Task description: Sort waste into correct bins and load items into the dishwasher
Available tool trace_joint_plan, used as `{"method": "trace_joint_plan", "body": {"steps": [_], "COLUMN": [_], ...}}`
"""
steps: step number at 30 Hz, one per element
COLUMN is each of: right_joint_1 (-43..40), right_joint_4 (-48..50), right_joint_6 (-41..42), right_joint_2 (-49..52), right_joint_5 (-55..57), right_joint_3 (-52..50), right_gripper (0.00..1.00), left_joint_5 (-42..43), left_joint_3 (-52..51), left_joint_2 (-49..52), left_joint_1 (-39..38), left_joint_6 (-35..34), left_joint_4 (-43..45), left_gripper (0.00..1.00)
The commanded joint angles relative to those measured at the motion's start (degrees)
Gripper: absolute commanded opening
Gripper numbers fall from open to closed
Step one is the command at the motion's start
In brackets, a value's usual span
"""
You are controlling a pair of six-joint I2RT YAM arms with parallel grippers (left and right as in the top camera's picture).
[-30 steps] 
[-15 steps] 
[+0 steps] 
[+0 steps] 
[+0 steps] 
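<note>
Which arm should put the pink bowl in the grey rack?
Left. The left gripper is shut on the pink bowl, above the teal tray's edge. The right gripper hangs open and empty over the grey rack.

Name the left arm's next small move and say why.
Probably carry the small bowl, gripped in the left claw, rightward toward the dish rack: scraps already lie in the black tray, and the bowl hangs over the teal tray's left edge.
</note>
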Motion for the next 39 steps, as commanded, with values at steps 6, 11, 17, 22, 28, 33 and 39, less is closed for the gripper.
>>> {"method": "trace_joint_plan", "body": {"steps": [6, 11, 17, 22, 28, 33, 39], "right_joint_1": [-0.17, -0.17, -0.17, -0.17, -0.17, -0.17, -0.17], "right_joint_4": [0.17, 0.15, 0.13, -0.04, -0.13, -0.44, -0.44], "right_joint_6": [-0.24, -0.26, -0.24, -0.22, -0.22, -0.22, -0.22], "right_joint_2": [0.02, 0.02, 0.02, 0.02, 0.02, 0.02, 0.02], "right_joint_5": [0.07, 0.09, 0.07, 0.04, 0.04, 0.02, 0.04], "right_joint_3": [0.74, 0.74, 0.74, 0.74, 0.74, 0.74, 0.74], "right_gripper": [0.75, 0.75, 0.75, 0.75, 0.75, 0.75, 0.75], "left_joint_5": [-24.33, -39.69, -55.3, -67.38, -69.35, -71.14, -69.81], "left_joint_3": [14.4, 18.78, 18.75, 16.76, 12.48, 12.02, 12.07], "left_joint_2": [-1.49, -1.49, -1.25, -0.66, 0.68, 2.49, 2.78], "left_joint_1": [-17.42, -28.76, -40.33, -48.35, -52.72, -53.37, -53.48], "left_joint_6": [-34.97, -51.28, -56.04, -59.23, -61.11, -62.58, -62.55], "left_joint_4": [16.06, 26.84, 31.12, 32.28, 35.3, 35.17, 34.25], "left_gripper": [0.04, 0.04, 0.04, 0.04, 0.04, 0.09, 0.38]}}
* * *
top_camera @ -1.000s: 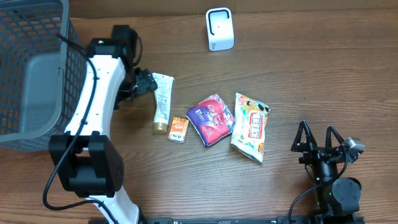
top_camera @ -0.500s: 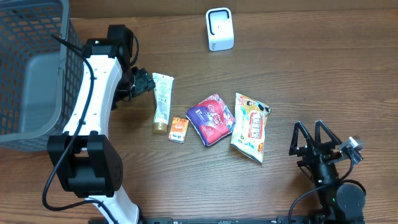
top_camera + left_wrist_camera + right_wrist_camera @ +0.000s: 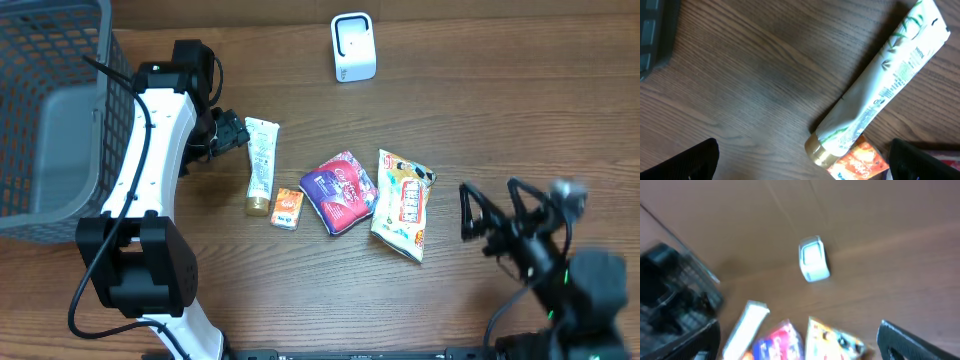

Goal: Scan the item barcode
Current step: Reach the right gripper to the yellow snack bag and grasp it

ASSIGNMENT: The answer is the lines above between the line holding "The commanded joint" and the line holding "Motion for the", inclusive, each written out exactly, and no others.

RESPONSE TO THE TASK:
The commanded joint angles relative to those measured at the motion's start (degrees)
Gripper: absolute commanded opening
Gripper numbers fall from open to closed
Step one is the command at the motion's start
In brackets, a value's usual span
"""
You are controlling a pair of six-joint I2RT YAM arms with parallel grippers (left and right as in the top camera's picture).
[-30 steps] 
[-15 steps] 
[+0 steps] 
[+0 steps] 
[+0 steps] 
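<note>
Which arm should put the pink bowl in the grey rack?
Left. The left gripper is shut on the pink bowl, above the teal tray's edge. The right gripper hangs open and empty over the grey rack.

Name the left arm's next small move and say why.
Probably carry the small bowl, gripped in the left claw, rightward toward the dish rack: scraps already lie in the black tray, and the bowl hangs over the teal tray's left edge.
</note>
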Motion for the next 39 steps, as commanded, with values at steps 6, 11, 17, 22, 28, 33 and 39, less is closed for the gripper.

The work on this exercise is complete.